## Task requirements
Verbatim copy without images: return all of the data as it stands.

## Supplied information
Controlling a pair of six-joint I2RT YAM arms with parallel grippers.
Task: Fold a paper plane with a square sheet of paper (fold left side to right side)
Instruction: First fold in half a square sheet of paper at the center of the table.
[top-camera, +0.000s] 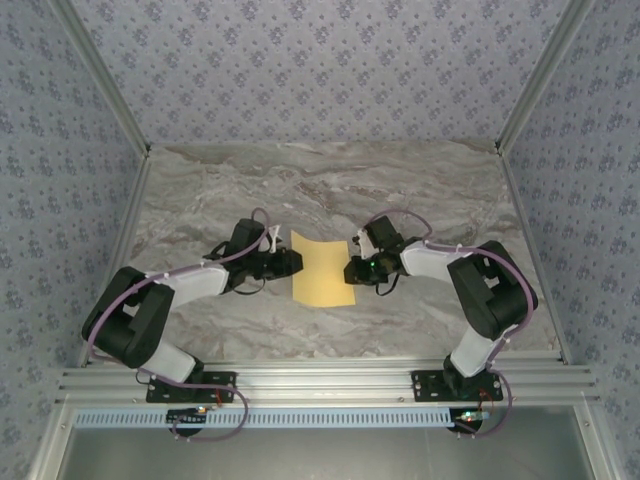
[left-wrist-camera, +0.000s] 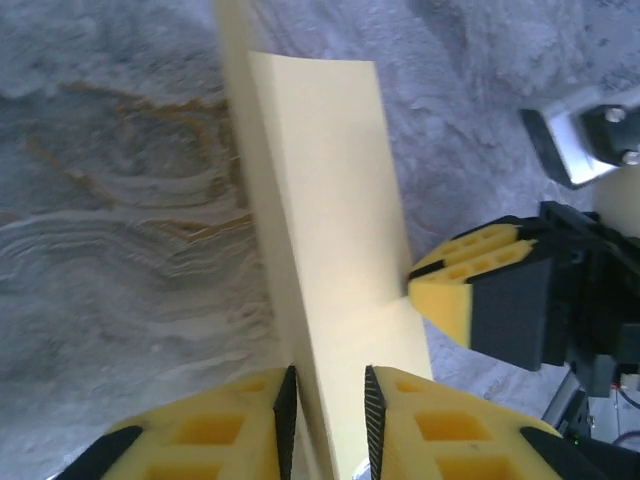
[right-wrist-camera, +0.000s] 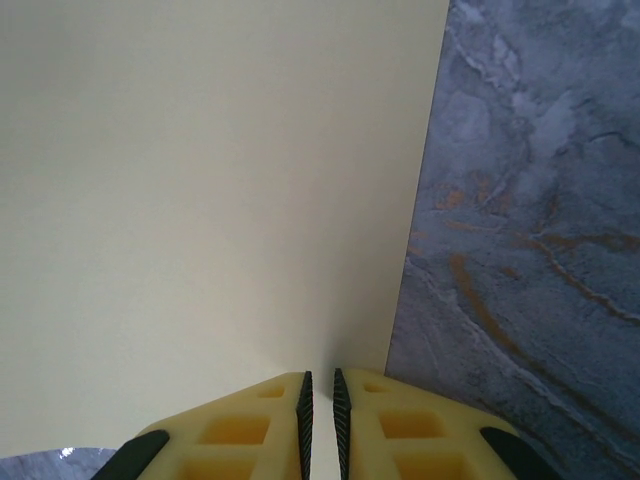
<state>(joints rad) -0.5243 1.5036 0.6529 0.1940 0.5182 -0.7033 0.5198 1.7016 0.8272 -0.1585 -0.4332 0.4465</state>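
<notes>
Right gripper (right-wrist-camera: 320, 382) pinched the paper's (right-wrist-camera: 200, 200) right edge; left gripper (left-wrist-camera: 329, 380) stood slightly open around its left edge.

Overhead view: even, soft light from above, moderately bright, with faint blurred shadows beneath the arms on the marble table (top-camera: 420, 190). There is no glare, and the square sheet of paper (top-camera: 321, 268) reads a clean yellow-orange. Left wrist view: a cooler, bluish cast, the paper washed pale with a darker shaded band along its left side, the tabletop soft and smeared, the left gripper (left-wrist-camera: 330, 395) close and out of focus. Right wrist view: the paper almost bleached to cream, the right gripper (right-wrist-camera: 320, 395) blurry, the marble fairly sharp
</notes>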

## Response below
Controlling a pair of six-joint I2RT YAM arms with parallel grippers.
Task: Fold a paper plane with a square sheet of paper (fold left side to right side)
Instruction: First fold in half a square sheet of paper at the center of the table.
[top-camera, +0.000s] 
[left-wrist-camera, +0.000s] 
[right-wrist-camera, +0.000s] 
<state>(joints rad) -0.5243 1.5036 0.6529 0.1940 0.5182 -0.7033 0.5198 1.7016 0.8272 -0.1585 -0.4332 0.4465</state>
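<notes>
Right gripper (right-wrist-camera: 320, 382) pinched the paper's (right-wrist-camera: 200, 200) right edge; left gripper (left-wrist-camera: 329, 380) stood slightly open around its left edge.

Overhead view: even, soft light from above, moderately bright, with faint blurred shadows beneath the arms on the marble table (top-camera: 420, 190). There is no glare, and the square sheet of paper (top-camera: 321, 268) reads a clean yellow-orange. Left wrist view: a cooler, bluish cast, the paper washed pale with a darker shaded band along its left side, the tabletop soft and smeared, the left gripper (left-wrist-camera: 330, 395) close and out of focus. Right wrist view: the paper almost bleached to cream, the right gripper (right-wrist-camera: 320, 395) blurry, the marble fairly sharp
</notes>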

That concludes the response.